Joined by experts like Dr. Ateev Mehrotra from Harvard Medical School, RN Nicki Perisho from the Northwest Regional Telehealth Resource Center, and Dr. Eric Wallace from the University of Alabama at Birmingham (UAB) Health System, Ellimoottil stressed the need to make permanent several key flexibilities:
1. Removal of geographical limitations for telehealth originating sites.
2. Continued coverage of audio-only telehealth consultations.
3. Expansion of eligible healthcare providers offering telehealth services.
4. Authorization for telehealth prescriptions of controlled substances not classified as Schedule II medications.
5. Implementation of a limited exception to state licensure, allowing physicians with an established patient relationship and proper licensure in their home state to provide telehealth services across state lines.
While unanimity prevailed on these aspects, there were differing opinions on payment parity. Perisho, Wallace, and Ellimoottil advocated for maintaining payment parity between telehealth and in-person care to ensure fair reimbursement, citing concerns that reduced payments might dissuade providers from offering telehealth services.
Contrarily, Mehrotra argued that equivalent reimbursements might incentivize a shift to virtual-only practices, potentially disadvantaging traditional brick-and-mortar clinicians. He proposed a nuanced approach to payments, citing studies suggesting that a minority of mental health specialists had transitioned to virtual-only practices.

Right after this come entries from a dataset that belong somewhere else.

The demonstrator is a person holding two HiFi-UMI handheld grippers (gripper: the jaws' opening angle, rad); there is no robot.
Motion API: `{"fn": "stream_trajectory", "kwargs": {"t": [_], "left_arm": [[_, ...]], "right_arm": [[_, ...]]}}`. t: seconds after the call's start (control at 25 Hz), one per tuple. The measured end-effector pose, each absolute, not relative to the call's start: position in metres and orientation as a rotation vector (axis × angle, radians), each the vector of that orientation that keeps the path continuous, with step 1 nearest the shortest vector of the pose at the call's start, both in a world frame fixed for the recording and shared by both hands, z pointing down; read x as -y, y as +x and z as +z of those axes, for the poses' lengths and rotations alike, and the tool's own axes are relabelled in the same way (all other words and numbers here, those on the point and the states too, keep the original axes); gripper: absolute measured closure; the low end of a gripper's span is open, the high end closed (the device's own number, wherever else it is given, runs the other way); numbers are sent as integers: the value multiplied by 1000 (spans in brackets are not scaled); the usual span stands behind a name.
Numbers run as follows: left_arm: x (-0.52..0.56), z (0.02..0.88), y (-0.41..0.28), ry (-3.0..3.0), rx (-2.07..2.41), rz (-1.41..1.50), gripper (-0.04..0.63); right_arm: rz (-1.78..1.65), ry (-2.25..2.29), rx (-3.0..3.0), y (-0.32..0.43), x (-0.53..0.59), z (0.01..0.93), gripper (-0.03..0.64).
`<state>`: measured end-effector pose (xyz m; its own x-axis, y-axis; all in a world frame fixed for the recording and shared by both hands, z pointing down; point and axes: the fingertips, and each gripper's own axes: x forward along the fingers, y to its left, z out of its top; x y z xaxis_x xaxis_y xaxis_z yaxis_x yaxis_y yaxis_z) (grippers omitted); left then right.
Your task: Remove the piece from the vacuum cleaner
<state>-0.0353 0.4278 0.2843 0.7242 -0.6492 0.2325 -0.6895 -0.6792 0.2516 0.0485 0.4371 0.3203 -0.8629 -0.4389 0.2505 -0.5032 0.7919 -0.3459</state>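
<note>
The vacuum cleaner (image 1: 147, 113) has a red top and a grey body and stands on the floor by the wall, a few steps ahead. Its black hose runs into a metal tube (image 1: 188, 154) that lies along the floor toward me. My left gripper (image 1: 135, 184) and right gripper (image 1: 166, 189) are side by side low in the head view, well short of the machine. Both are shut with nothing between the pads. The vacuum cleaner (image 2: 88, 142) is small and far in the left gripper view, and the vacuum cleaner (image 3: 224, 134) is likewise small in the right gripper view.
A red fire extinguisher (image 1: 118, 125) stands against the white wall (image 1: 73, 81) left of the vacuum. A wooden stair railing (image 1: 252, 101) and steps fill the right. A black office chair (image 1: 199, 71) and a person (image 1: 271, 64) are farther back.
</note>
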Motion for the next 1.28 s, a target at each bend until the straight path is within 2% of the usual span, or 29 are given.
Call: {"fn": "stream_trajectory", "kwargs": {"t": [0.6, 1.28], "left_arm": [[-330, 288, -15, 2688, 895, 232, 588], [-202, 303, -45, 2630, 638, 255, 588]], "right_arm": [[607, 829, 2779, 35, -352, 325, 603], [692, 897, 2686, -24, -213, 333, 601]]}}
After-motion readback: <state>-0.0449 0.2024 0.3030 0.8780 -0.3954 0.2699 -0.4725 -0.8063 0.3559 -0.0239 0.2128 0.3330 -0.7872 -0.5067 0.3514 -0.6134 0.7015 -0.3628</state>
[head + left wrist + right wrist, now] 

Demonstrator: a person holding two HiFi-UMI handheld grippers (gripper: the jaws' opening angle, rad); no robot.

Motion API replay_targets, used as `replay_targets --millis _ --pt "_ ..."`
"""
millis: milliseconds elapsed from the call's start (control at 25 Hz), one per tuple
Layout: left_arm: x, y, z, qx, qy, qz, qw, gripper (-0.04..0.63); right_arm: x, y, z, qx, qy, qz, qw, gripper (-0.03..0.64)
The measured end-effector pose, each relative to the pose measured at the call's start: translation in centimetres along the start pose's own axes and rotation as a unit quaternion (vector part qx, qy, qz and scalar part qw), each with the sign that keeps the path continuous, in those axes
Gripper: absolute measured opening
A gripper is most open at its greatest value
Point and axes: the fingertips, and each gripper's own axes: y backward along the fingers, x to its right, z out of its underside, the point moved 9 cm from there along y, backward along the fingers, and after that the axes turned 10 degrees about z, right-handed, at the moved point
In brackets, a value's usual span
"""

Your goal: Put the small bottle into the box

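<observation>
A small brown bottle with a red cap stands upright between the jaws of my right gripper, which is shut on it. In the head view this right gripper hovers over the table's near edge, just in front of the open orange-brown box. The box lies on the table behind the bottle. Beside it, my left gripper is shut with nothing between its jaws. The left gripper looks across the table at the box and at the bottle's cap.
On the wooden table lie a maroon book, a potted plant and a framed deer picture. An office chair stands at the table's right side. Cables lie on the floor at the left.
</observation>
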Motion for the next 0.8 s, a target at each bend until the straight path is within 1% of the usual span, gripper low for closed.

Mehrotra further urged Congress to base future telehealth policies on three core principles: promoting high-value telehealth applications, avoiding one-size-fits-all policies, and reducing administrative burdens for both clinicians and patients.
During the inquiry, committee members sought clarification on the risks associated with delaying decisions on the permanence of these flexibilities until the end of 2024. Ellimoottil highlighted the adverse impact of policy uncertainty on strategic planning within healthcare provider organizations, stressing the need for clarity to guide future telehealth investments.
He emphasized the abundance of studies conducted since 2020, reinforcing the positive outcomes of telehealth, including improved access without compromising care quality or significantly escalating healthcare spending.
The collective plea from these stakeholders resonates with the pressing need for a decisive and timely stance from policymakers to ensure the continuity and expansion of telehealth services, thereby securing improved healthcare access and delivery for all.
The Senate hearing acted as a catalyst, amplifying stakeholders’ unified plea for lasting telehealth provisions. The resounding consensus on permanent regulatory support showcased the far-reaching impact of telehealth on healthcare access. As policymakers deliberate the future telehealth landscape, insights from experts stress the imperative for timely decisions. Balancing diverse perspectives on payment parity and provider expansions, the call remains to nurture telehealth’s growth while addressing concerns. Ultimately, anchoring decisions in strategic principles can ensure equitable access, high-quality care, and reduced administrative burdens in an evolving healthcare ecosystem.